Handelsunternehmen fur Arzneimittel ^ Reformwaren und Mrperpflegemittel e.V., available on disk in Mannheim. More preferred direct dyes for combination with at least one single compound of formula (1), especially for semi-permanent dyeing, are: 2-amino-3-nitrophenol, 2-amino-4-hydroxyethylamine —Anisyl ether sulfate, 2-amino-6-chloro-4-nitrophenol, 2-chloro-5-nitrohydroxyalkylethyl-p-benzylmonoamine, 2-methylethyl -Picrine, 2,6-diamino-3-((Ππ-pyridin-3-yl) -azo) pyrimidine, 2-nitro-5-glyceryl-methylaniline, 3-methyl -Amino-4-nitro-phenoxyethanol, 4-amino-2-nitrodiphenylphenylamine-2'-carboxylic acid, 6-nitro-1, 2, 3, 4-tetra Hydroquinoline, 4-N-ethyl-1,4-bis (2'-hydroxyethylamino-2-nitrobenzene hydrochloride, p-methyl-3_nitro-4- (2-hydroxyethyl ) —Aminobenzene, 3-nitro-p-hydroxyethyl-aminophenol, 4-monoamino-3-nitrophenol, 4-hydroxypropylamine-3-nitrophenol, hydroxyalkylamino Propylmethylmethosulfat, 4-nitrophenyl-aminoethylurea, 6-nitro-p-toluidine, acid blue 62, acid blue 9, acid red 35, Acid Red 87 (Eosiη), Acid Violet 43, Acid Yellow 1, Test Blue 3, Test Blue 6, Test Blue 7, Test Blue 9, Test Blue 12, Basic Blue 2 6, Test Blue 9 9, Basic Brown 16, Basic Brown 1 7, Basic Red 2 , Basic red 22, basic red 76, basic violet 14, basic yellow 57, basic yellow 9, disperse blue 3, disperse lamp 3, disperse red 17, disperse violet 1, disperse violet 4,

Scattered Black 9, Fast Green FCF, HC Blue 2, HC Blue 7, HC Blue 8, HC Blue 12, HC Orange HC Orange 2, HC Red 1, HC Red 10-11, HC Red 13, HC Red 16, HC Red 3, HC Red BN, HC Red 7, HC Purple 1, HC Purple 2, HC Yellow 2, HC Yellow 5, HC Yellow 5, HC Yellow 6, HC Yellow 7, HC Yellow 9, HC 35 200536567 Yellow 12, HC Red 8, hydroxyethyl-2-nitro-p-methylbenzylamine, N, N-bis- (2-hydroxyethyl) -2-nitro-p-phenylenediamine, Hc purple rib, bitter ammonia Acid, solvent green 7. & More preferred is a combination with a cationic azo-based dye, such as a trans-dye according to gb ~ a_23i9 776 and these DE + 299 12 327, and a mixture thereof with another direct dye described therein.
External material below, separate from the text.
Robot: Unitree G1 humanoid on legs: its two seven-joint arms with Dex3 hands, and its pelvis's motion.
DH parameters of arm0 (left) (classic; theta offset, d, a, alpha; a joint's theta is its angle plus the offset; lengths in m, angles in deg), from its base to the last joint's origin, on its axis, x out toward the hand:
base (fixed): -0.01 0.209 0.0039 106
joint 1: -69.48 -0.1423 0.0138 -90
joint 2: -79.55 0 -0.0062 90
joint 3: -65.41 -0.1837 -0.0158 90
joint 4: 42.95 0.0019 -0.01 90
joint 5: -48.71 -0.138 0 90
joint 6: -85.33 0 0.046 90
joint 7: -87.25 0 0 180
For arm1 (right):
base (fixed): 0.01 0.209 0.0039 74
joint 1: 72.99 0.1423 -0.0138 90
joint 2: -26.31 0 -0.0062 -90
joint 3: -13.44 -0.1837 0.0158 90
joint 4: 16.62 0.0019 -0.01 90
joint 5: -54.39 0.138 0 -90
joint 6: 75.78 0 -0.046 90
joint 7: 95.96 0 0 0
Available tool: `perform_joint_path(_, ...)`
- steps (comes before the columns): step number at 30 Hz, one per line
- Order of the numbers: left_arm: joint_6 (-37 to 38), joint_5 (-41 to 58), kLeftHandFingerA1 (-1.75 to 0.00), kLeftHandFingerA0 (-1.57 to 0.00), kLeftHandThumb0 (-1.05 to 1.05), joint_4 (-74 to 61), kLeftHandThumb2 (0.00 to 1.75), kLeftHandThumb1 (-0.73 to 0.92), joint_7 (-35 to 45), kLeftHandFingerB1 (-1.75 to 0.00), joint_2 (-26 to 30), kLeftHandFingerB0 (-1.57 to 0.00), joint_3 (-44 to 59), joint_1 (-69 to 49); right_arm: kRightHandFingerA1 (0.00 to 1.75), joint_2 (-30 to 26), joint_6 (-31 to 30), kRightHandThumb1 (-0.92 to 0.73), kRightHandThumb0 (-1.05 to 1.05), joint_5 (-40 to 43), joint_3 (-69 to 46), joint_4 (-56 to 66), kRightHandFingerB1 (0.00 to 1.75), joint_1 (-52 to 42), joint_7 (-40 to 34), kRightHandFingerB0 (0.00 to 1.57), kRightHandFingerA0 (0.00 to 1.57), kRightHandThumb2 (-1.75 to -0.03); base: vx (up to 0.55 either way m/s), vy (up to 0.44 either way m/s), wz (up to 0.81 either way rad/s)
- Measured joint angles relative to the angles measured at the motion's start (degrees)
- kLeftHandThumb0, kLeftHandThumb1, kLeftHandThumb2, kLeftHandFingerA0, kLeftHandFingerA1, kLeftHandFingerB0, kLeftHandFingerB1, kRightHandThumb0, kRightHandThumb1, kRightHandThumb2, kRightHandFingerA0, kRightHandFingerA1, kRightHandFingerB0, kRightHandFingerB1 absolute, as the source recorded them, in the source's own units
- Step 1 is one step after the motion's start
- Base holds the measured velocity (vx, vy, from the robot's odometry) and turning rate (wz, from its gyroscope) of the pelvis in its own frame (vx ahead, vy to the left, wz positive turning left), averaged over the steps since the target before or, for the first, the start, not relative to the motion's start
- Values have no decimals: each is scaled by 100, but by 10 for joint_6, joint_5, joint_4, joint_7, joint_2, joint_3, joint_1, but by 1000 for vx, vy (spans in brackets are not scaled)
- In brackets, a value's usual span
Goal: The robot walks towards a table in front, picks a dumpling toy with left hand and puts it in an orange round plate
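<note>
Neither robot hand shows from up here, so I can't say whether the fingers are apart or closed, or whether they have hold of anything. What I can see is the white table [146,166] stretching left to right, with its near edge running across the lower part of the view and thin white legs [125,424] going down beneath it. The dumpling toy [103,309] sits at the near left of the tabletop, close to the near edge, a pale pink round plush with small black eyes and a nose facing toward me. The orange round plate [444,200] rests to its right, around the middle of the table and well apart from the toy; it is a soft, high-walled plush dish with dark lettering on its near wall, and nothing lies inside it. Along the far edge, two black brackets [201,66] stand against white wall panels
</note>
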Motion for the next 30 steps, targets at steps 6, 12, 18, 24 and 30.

A combination of at least one single compound of formula (I) or at least one single compound of formula (I) and an oxidative dye and an oxidizing agent, especially a preferred direct dye for semi-permanent dyeing and permanent dyeing, is 1:

Disperse Violet 4, Picric acid, N, N'_bis_ (2-Cytylethyl) songyl one-phenylene diamine, HC yellow 5, this blue 2, this yellow 2, 2-amino —5; " Nitro-N-Ethylethyl-p-phenylene diamine, 1 red 3, 4-amino group_3-Shi Xiaojipan, tentative blue 99,2, ethylethylpicrine , Xanthine 6, Carboethyl I nitro-p-toluidine, 2 monoamino_6_air group_ [Shi Xiaojipan, fluorenylpropylamino-3-nitrophenol, basic red 2, Hc Red 16 and Hc blue. Particularly preferred in combination with the dye of formula (1) is at least one dye of the formula XI selected from WO 00 66646, in particular the direct dye of Example 4, and the formula of the formula VII of WO 2000 / 31G56, particularly Example 6 was directly processed, and Basic Yellow 87, and / or Basic Red 5 and Basic Orange 3 dyes. In addition, the present invention is a combination of the compound dyes of the formula (I) according to the present invention. 1. The present invention also describes formulations for dyeing keratin fibers, especially human hair. Mi 36 200536567 These formulations can be applied to human hair in different technical forms. The particular technical form can be selected taking into account the application and / or dye or dye composition. The technical form of the formulation is, for example, a solution, in particular a thickened aqueous or aqueous alcohol solution, milk f, foam, shampoo, powder, gel or emulsion. The preferred formulation is in the form of a spare M product or a multi-segment staining device or "set," or any multi-spaced, spaced-apart arrangement as described, for example, in column 2, lines 16 to 31 of US 6,1 90,421. Packaging system.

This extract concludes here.